500-km walk to usher in peace

Razen Manandhar
Kathmandu, November 10[2005]:

Thirty pilgrims will embark on a 500-km march — from the Namobuddha in Kavre to Lumbini, the birthplace of Lord Buddha — for world peace tomorrow morning.
“The team will begin their journey from Namobuddha hill on Friday and will finally pray for world peace at the sacred garden of Lumbini after walking for 25 days,” Dr Lam Ty Ni, the coordinator of the pilgrims’ team, told The Himalayan Times today.
Sixty-year-old Dr Lam, also known as Ven Huyen Deieu, came to Lumbini in 1969, in search of peace from war-torn Vietnam and started working for the development of the holy shrine.
The team includes 10 Vietnamese, three Indians, one Japanese, a Korean and 15 Nepalis. The eldest member of the team is 62-year-old monk Lama Karma Lhundrub, while 17-year-old nun Ven Susiloti is the youngest in the lot.
The pilgrimage will pass through Banepa, Patan, Bouddha and Swoyambhu before leaving the valley from Balambhu and Naubishe on November 15. After crossing Baireni, Richoktar, Kirutar, Abukhaireni, Dumre, Damauli and Dulegauda on foot the team will reach Pokhara on November 23.
Worshipping at Peace Pagoda on November 24, the pilgrims will pass through Phedikoda, Rangkhola, Waling, Galyang Bhanjyang Malumga, Arya Bhanjyang, Tansen, Kerabari, Butwal, Bhairahawa and arrive at Lumbini on December 4.
The team will take shelter mainly in Buddhist vihars and public schools.
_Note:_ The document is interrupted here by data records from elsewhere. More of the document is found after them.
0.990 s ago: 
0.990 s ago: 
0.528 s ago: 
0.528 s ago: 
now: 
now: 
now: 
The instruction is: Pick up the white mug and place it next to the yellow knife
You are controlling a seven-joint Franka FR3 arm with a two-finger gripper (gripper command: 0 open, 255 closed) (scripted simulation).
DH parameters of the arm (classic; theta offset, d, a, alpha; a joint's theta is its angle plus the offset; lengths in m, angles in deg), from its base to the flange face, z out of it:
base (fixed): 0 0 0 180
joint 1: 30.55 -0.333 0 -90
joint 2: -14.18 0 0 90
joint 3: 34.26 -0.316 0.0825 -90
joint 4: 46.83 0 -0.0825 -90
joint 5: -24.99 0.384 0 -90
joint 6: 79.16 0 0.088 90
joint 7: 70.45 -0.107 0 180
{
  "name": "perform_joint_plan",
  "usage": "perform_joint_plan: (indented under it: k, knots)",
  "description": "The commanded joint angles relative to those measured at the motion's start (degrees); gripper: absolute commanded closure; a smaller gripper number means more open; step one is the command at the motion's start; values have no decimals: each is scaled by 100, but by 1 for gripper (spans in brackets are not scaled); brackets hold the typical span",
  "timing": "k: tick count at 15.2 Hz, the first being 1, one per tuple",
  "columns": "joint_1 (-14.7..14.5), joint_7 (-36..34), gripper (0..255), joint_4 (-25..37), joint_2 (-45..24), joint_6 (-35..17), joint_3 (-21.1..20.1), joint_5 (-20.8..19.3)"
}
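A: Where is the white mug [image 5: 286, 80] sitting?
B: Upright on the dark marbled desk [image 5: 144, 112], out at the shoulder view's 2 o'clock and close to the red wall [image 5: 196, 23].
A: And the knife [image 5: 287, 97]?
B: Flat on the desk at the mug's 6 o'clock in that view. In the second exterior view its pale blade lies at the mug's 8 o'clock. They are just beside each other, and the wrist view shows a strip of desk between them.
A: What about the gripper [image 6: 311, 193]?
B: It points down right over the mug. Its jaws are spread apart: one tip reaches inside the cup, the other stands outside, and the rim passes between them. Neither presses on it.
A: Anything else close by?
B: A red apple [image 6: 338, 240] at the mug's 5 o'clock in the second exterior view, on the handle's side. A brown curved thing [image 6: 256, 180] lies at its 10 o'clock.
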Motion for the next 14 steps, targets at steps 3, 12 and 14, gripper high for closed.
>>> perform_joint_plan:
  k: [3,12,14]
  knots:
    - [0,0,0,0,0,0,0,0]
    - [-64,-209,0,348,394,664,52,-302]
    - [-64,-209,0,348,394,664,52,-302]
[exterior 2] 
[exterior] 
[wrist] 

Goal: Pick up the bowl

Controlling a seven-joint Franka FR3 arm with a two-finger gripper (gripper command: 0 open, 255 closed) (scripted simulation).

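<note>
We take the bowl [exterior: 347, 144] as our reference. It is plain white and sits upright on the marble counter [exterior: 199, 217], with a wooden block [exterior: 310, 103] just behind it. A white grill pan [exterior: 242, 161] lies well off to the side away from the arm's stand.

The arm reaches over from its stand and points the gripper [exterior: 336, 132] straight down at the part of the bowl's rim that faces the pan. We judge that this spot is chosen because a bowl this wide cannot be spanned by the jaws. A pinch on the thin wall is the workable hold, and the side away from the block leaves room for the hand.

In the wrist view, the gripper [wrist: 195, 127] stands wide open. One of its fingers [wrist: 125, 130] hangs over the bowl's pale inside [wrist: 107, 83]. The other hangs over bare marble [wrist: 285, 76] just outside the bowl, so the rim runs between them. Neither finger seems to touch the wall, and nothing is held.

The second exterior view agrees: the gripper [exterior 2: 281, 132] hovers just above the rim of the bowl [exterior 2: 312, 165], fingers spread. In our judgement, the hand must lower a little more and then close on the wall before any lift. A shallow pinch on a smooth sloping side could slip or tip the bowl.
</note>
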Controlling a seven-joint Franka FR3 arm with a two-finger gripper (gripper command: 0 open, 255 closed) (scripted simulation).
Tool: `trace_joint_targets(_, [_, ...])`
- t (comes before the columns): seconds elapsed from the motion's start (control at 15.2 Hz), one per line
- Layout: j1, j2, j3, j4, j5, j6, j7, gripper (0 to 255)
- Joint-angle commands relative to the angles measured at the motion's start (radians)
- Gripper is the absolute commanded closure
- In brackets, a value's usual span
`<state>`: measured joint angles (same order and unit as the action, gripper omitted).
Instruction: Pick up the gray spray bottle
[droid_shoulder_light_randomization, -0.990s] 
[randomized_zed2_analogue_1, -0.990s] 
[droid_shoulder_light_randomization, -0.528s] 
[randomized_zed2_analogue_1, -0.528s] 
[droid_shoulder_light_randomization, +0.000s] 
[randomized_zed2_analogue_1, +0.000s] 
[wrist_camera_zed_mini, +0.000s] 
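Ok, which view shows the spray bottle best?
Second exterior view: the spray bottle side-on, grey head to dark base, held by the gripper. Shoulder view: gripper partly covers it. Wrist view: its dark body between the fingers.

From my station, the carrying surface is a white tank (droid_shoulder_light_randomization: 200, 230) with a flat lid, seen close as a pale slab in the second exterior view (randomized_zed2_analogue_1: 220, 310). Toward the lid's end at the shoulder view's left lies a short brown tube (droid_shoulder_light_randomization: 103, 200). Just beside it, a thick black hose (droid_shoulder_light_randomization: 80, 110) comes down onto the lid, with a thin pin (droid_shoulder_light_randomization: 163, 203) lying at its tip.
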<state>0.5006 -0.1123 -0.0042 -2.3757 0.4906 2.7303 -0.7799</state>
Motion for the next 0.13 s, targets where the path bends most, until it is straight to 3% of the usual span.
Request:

Dr Lam said the pilgrimage has a spiritual as well as a symbolic meaning. He claimed that the prayer would lead to an atmosphere for peace and hoped that after seeing young and old people walking for peace, the authorities will feel the necessity to do something for the peace.
According to him, all the concerned parties - the political parties, the king and the Maoists should sit together for resolving the decade-long war and let people live in peace and happiness.
He said war and peace are in people’s mind and arousing conscience and compassion helps people replace war with peace.
Ratnaman Skahya, a team facilitator and president of International Buddhist Meditation Centre, said two vehicles will follow the pilgrims for emergency support.